Within the data that follows, set down exactly the lines from the one containing "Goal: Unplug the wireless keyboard" through the one containing "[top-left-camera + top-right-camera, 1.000", both ends included.

Stored data:
----------

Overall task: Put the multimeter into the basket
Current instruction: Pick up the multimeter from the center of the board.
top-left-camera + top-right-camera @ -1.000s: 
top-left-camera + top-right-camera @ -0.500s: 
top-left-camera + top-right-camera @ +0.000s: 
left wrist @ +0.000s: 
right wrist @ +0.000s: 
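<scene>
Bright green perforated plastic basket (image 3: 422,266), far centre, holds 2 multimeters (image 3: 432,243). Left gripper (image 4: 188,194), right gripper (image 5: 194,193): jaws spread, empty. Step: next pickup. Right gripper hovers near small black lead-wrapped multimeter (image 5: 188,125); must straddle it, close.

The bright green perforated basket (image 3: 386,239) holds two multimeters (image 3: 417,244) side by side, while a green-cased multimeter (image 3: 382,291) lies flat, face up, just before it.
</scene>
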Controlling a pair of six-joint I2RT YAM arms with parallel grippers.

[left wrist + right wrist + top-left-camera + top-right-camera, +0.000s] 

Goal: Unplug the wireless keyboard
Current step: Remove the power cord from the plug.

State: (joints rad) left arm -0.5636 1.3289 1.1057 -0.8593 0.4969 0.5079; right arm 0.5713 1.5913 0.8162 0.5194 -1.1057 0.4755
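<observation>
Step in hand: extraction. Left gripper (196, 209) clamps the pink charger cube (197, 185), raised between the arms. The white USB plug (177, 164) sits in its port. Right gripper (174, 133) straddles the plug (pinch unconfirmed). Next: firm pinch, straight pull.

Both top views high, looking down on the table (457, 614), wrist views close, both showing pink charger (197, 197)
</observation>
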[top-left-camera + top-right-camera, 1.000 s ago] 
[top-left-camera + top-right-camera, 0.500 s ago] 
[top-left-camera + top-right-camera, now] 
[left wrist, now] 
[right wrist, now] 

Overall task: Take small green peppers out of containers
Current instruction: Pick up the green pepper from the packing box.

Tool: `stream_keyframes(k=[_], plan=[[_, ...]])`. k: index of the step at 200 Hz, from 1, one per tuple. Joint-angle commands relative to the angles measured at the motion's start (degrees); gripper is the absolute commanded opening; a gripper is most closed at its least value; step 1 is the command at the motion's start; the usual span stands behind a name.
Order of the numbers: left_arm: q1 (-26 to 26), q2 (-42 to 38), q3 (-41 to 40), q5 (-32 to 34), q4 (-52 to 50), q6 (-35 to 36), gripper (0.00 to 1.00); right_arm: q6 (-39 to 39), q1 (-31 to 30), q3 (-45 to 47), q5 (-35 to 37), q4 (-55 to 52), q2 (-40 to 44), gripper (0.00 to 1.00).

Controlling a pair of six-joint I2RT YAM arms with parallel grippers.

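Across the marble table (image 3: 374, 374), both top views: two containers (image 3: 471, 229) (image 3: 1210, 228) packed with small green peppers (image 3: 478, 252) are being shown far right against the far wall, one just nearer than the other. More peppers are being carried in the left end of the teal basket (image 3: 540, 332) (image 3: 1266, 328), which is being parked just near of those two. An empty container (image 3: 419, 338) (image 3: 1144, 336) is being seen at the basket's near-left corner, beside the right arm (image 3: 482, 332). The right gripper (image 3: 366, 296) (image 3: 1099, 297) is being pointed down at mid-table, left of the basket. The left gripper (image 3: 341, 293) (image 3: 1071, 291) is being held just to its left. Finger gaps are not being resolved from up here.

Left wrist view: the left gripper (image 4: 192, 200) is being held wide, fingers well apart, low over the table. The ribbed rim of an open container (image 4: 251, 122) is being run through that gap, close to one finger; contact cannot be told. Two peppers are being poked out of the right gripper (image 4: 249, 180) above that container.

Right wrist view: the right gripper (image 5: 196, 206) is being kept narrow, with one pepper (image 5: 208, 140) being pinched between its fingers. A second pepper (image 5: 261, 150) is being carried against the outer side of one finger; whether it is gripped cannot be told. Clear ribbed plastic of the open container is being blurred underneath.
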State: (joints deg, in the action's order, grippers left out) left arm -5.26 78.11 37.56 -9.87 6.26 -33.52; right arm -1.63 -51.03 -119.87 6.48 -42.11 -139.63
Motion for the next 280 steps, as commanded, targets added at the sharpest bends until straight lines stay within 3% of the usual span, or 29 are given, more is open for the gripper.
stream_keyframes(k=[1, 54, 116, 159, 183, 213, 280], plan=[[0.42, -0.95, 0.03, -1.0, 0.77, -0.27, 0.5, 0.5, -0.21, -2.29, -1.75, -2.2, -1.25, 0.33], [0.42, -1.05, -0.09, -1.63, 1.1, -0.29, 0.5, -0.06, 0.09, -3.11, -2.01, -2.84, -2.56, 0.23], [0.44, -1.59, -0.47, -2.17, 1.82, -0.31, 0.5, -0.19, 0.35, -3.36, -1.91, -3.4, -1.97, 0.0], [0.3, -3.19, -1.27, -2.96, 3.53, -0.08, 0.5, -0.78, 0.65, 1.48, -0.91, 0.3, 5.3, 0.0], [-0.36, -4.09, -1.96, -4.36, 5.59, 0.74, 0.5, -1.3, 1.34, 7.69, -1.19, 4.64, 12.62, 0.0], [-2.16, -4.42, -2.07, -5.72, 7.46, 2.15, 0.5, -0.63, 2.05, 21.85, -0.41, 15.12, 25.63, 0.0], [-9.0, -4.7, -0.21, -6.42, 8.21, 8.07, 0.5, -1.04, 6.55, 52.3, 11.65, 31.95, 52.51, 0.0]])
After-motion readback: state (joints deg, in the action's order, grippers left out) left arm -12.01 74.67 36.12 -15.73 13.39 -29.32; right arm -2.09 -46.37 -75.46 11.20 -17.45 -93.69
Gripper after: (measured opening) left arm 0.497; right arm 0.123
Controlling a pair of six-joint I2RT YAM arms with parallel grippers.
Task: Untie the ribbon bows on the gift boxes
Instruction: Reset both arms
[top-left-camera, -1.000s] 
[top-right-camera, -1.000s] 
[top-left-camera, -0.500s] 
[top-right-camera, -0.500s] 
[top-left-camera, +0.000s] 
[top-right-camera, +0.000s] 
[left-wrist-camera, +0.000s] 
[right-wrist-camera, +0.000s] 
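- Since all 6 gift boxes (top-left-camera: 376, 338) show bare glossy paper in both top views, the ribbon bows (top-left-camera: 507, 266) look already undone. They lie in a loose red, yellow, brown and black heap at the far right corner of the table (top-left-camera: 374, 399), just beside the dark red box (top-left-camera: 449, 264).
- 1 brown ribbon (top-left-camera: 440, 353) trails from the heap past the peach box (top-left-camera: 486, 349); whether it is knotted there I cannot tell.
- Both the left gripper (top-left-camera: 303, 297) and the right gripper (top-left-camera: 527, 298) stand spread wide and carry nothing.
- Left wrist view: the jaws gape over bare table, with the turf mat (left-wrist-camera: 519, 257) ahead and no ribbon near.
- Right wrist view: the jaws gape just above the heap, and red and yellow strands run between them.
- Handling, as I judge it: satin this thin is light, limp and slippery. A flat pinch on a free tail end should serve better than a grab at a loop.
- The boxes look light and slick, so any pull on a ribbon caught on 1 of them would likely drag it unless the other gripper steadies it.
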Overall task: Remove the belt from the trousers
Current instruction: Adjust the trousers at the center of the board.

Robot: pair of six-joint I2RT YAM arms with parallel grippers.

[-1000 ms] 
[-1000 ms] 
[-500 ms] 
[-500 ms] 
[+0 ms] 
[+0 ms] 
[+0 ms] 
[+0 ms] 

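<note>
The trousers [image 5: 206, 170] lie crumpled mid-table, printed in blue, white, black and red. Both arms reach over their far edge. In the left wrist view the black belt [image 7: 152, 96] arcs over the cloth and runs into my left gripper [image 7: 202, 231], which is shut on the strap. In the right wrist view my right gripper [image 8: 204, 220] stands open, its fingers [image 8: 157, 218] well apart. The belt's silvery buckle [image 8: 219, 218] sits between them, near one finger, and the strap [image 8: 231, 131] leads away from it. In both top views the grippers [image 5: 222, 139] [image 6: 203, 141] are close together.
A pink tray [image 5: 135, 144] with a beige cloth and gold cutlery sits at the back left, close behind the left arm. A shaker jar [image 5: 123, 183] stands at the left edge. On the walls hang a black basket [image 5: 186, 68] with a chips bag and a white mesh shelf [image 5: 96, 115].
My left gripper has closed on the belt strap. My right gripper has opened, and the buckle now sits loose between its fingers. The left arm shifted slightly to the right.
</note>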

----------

• EXPECTED OUTPUT
Goal: Unplug the wireless keyboard
Current step: Remove the power cord from the plug.

State: (joints rad) left arm -0.5636 1.3289 1.1057 -0.8593 0.4969 0.5079; right arm 0.5713 1.5913 0.8162 0.5194 -1.1057 0.4755
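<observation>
Step in hand: extraction. Left gripper (196, 209) clamps the pink charger cube (197, 185), raised between the arms. The white USB plug (177, 164) sits in its port. Right gripper (174, 133) straddles the plug (pinch unconfirmed). Next: firm pinch, straight pull.

Both top views high, looking down on the table (457, 614), wrist views close, both showing pink charger (197, 197)
</observation>
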[top-left-camera + top-right-camera, 1.000 s ago] 

The output is finished and nothing more is needed.